Based on questions from blog readers via email, I think that I failed to call out how big the gap is between where we are now and where we should be. Let me spell it out. If I go to my (or your) IS department now and ask "how long would it take to integrate XXX data into the DSR so it is loaded, cleaned, gap-filled, matched to appropriate dimensions and ready for some interesting analytic work." I would expect to hear back "between 6 and 12 months" and that's assuming they have both some developer availability and the necessary access to add/modify data stuctures - some DSRs are locked down tight. If I went to the DSR vendor, it may be a little faster, depending on just how tightly the data structure is tied into their product release schedule. But here's the thing - I want to do this, myself, in real-time and certainly in less than a day.
Tools such as Alteryx re designed to do data blending. Alteryx in particular, seems to do especially well handling geo/demographical data, some of which comes with it as standard.
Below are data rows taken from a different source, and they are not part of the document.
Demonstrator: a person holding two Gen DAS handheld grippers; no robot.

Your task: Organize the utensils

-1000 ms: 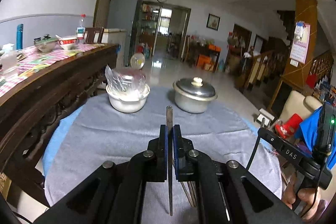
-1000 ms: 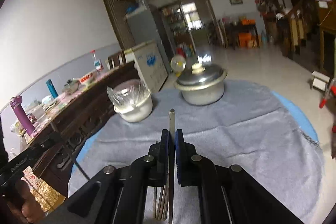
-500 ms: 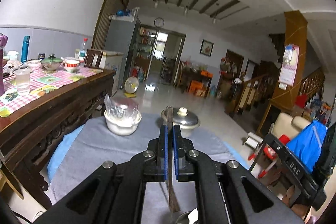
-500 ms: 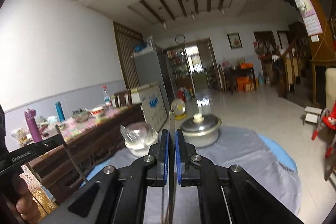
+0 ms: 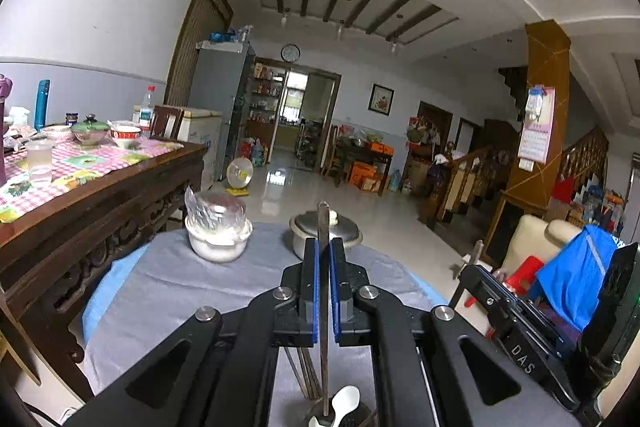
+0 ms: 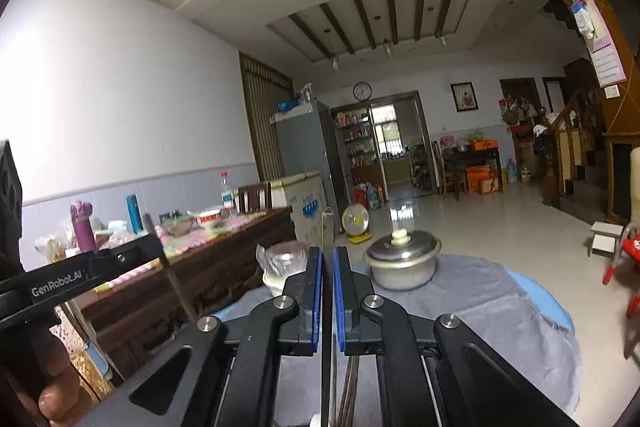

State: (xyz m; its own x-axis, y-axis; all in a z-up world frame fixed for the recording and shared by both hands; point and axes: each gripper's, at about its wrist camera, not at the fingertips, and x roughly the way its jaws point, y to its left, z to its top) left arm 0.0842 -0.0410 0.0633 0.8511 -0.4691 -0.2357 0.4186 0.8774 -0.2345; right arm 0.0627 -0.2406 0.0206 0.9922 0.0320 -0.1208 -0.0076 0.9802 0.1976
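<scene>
Left gripper clamped on a thin metal utensil handle, centre frame; right gripper likewise on another handle. Ahead on grey cloth: lidded pot, wrapped white bowl. Loose chopsticks and white spoon bottom centre. Readable: "DAS", "GenRobot.AI".

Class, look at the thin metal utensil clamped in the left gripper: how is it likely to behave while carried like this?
The utensil looks like thin, straight metal, so probably stiff and light. Its smooth surface may slip or pivot between the narrow blue pads, since the left gripper pinches it at one spot only. It sticks out both above and below the pads, so it could swing.
</scene>
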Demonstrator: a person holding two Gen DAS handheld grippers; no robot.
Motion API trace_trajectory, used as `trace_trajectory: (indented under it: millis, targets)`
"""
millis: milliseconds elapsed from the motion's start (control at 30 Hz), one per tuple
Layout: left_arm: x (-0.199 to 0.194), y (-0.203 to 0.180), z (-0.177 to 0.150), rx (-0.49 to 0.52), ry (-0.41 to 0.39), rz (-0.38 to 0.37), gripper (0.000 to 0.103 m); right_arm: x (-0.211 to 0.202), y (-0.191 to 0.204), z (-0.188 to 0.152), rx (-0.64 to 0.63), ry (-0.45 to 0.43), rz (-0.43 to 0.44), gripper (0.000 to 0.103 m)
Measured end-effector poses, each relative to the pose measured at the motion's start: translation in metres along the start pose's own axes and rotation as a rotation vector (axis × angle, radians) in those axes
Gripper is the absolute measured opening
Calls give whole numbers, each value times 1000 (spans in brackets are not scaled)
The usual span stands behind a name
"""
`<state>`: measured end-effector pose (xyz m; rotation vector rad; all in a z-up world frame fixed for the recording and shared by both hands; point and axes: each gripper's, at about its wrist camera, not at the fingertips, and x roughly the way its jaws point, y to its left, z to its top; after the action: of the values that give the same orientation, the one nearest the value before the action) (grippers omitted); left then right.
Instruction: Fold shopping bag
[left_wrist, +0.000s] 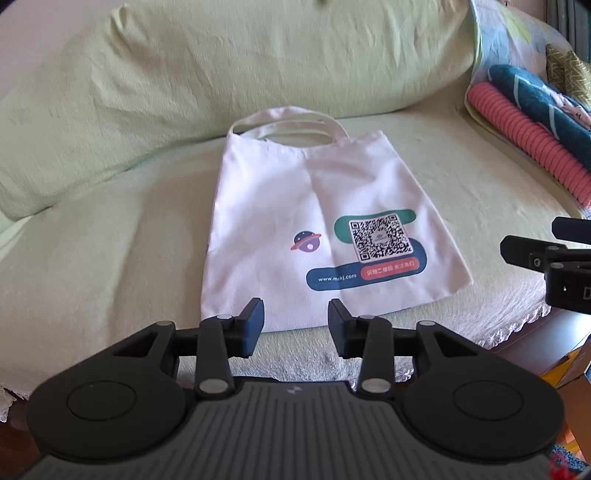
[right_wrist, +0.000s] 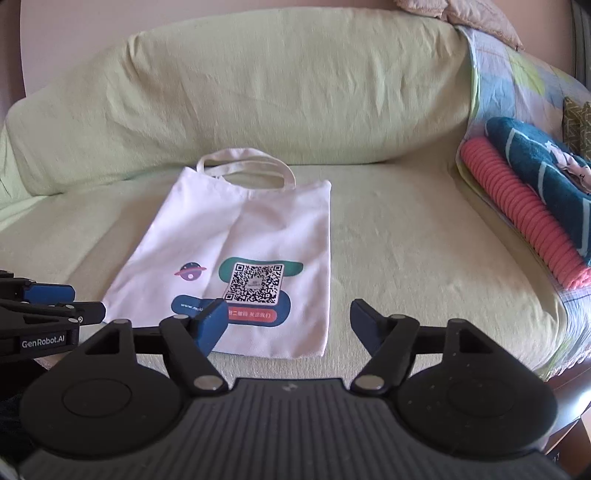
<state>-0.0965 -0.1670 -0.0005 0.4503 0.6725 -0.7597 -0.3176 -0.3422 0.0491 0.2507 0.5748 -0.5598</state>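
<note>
A white cloth shopping bag (left_wrist: 317, 221) lies flat and unfolded on the sofa seat, handles (left_wrist: 291, 123) toward the backrest, a printed QR code and planet logo facing up. It also shows in the right wrist view (right_wrist: 236, 258). My left gripper (left_wrist: 295, 317) is open and empty, just above the bag's near edge. My right gripper (right_wrist: 288, 317) is open and empty, over the bag's near right corner. The right gripper also shows at the right edge of the left wrist view (left_wrist: 546, 254), and the left gripper shows at the left edge of the right wrist view (right_wrist: 55, 306).
The sofa has a pale green cover (right_wrist: 406, 240) and a tall backrest (right_wrist: 258, 92). A folded pink ribbed cloth (right_wrist: 524, 218) and a teal patterned towel (right_wrist: 543, 173) are stacked on the right end. The seat's front edge (left_wrist: 509, 328) runs just below the grippers.
</note>
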Motion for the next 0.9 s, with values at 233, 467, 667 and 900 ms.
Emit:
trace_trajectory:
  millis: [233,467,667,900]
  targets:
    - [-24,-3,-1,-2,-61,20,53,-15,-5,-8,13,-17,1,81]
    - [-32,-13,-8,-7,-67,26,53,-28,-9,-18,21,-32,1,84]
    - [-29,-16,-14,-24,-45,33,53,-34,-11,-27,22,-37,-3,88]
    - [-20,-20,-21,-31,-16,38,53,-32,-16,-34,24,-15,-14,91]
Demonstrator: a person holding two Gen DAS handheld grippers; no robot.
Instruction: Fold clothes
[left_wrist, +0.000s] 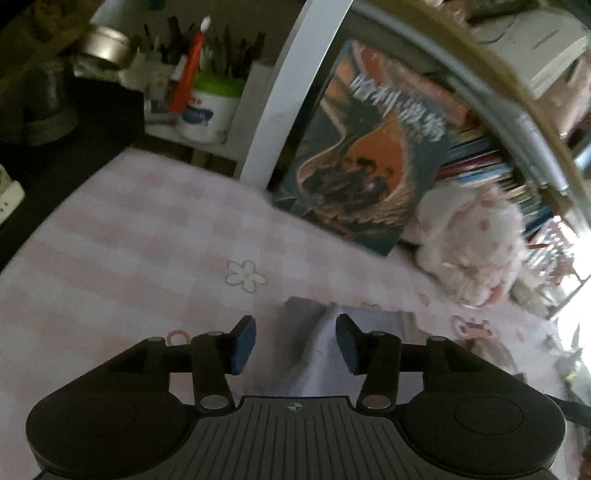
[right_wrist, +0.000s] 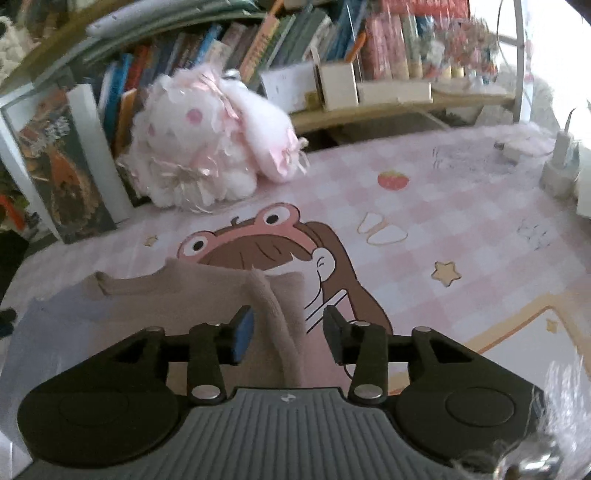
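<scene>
Both grippers, left (left_wrist: 295, 341) and right (right_wrist: 288, 334), stand spread astride raised folds of the sweater (right_wrist: 207, 295), unpinched; next, a fresh grip for folding.

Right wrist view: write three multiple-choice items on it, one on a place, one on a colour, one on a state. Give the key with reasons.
1. Where does the plush toy sit?
A. on the garment
B. at the back of the table, before the books
C. between the jaws

2. What colour is the garment near the right gripper?
A. beige
B. green
C. black

3. How do the right gripper's jaws stand?
A. parted, pads clear of the cloth
B. clamped flat together
C. out of view

Key: B, the plush toy rests against the book row; A, the knit cloth reads beige on the pink checked tablecloth; A, a raised fold runs between the pads with gaps either side.
</scene>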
They also have a number of pre-defined macros to help you get at standard data source like Google Trends and Twitter. If I understand it correctly, it does this by loading all data sources into memory. Perhaps it constructs it's own data repository on the fly, but, certainly, it does not touch the source database's data structure at all.
This would work well for relatively small quantities of data. Let's say you are examining annual sales for a product group by store - you aggregate that to a few thousand records of POS data in the DSR, load it into Alteryx, geocode the locations, match up the geo/demographic data you are interested in and you are ready to run some math. I doubt that would take more than a couple of hours. There is also some analytic power in the platform and at least some level of R integration if you wish to extend it further. For ad-hoc small (sub 10 million record?) data analytics this looks really good.
What if you want to do your modeling at a much lower level of detail though? Do you have the capacity to match across billions of records outside the DSR? Perhaps, but it's going to cost you and why move it all into another database on another expensive server when you've already paid for those in your DSR? What if you to run analytics repeatedly, do you really want to do geocoding and ad-hoc matching every time you want to use census data in an analysis? Chances are the stores haven't moved :-) and the most frequently updated census data, I think, isn't updated any more often than annually.
Better to do it once, load it into new data structures in the DSR and enable it for ongoing reporting/analytics or... did you want to force even basic reporting through the data blending platform because that's the only place you can match up multiple data sources ? I didn't think so.
If would definitely look at something like Alteryx for ad-hoc work. If you can also use it to source, transform, handle dimensional matching, deal with missing data etc. and load the results back into your DSR (where you just defined new data structures to receive it), I think you might have something.